Work required:
Filter the records below for the word "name". Keep each line that has it.

Material for the task:
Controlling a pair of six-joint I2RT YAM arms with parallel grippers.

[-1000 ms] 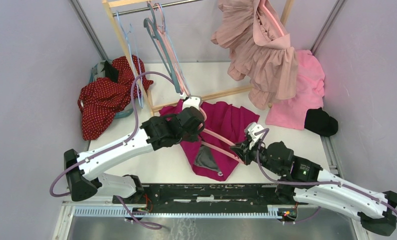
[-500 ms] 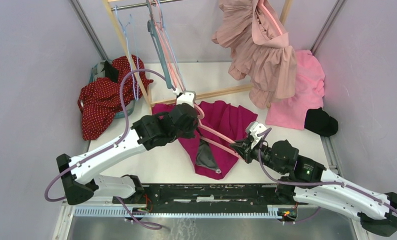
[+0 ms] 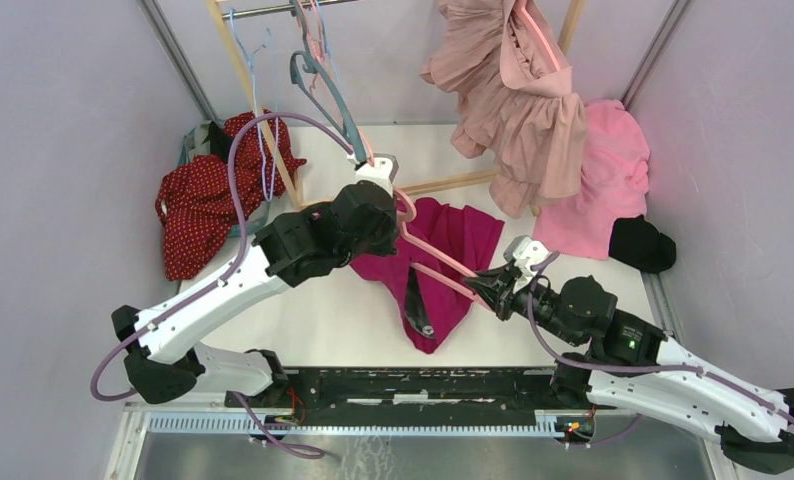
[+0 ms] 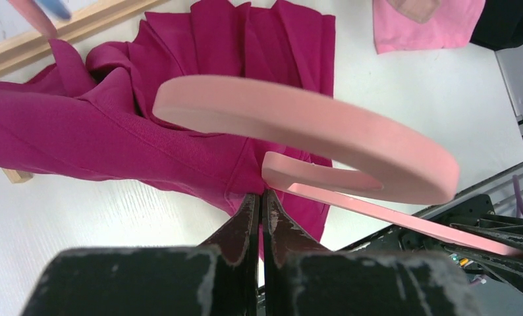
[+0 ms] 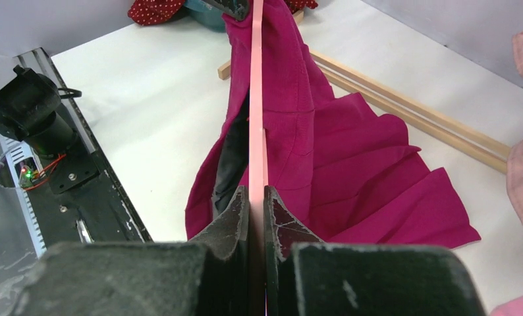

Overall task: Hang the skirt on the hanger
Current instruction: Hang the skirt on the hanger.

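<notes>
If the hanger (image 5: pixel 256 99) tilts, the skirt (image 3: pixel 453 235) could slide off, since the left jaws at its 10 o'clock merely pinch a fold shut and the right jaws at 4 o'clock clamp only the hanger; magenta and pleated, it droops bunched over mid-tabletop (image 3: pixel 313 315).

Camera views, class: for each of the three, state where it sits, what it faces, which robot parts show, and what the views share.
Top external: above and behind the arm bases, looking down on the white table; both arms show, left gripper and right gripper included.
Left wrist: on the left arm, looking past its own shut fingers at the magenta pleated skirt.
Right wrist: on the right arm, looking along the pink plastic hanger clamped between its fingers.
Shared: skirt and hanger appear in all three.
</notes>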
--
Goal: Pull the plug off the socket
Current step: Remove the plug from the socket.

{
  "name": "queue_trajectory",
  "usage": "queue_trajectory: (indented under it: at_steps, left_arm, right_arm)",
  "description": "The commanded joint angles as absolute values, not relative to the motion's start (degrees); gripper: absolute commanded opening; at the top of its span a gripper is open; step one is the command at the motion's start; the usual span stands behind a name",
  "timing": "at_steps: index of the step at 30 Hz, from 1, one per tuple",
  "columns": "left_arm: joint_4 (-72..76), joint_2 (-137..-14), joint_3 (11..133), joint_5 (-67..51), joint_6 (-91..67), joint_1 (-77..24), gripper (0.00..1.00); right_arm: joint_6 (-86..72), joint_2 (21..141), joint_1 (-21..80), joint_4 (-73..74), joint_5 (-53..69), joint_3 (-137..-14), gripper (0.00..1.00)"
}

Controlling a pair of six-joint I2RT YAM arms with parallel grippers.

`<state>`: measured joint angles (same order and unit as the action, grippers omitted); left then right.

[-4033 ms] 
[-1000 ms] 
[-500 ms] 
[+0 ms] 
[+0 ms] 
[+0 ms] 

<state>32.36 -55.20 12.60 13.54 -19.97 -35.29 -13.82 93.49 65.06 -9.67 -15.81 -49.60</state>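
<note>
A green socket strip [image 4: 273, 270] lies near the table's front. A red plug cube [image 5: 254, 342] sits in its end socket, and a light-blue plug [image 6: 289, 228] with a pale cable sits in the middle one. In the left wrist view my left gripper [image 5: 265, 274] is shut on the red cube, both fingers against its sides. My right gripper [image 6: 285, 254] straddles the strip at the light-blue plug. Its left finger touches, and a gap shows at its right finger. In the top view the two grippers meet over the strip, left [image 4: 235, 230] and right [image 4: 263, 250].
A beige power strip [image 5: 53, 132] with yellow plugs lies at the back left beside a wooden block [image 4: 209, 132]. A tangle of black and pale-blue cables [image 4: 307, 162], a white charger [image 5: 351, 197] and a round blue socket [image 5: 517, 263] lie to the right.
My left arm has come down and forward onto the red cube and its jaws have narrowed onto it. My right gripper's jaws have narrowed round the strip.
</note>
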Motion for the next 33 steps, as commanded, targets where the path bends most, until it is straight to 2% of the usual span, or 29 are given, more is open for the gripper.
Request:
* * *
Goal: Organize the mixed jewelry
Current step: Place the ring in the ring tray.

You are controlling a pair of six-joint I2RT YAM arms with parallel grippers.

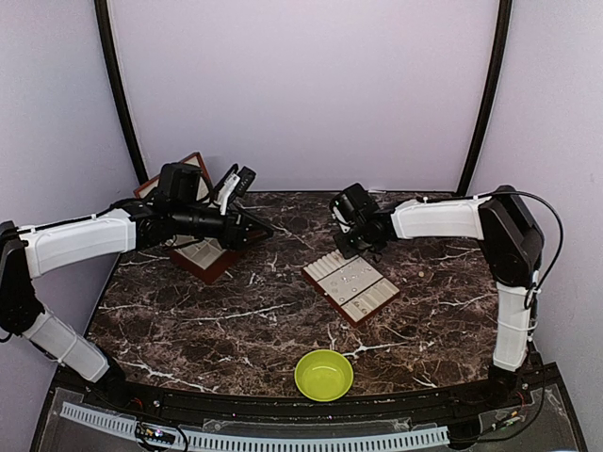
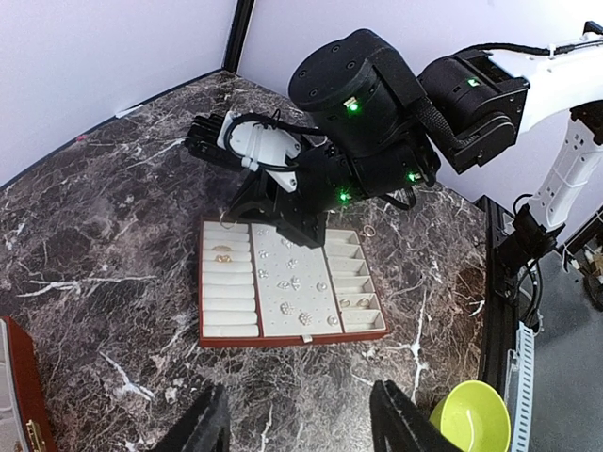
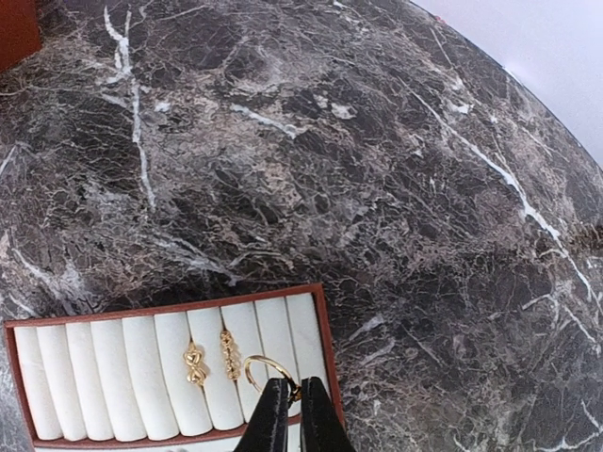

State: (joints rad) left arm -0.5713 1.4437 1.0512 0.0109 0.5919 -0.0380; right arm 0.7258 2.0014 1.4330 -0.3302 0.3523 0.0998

Result for this exercise:
  "name": "queue_trajectory",
  "description": "The commanded joint angles as absolute values, not relative to the motion's start (degrees); gripper: absolute commanded opening; at the top of its span a gripper is open; step one is the command at the motion's start; the usual span stands behind a name",

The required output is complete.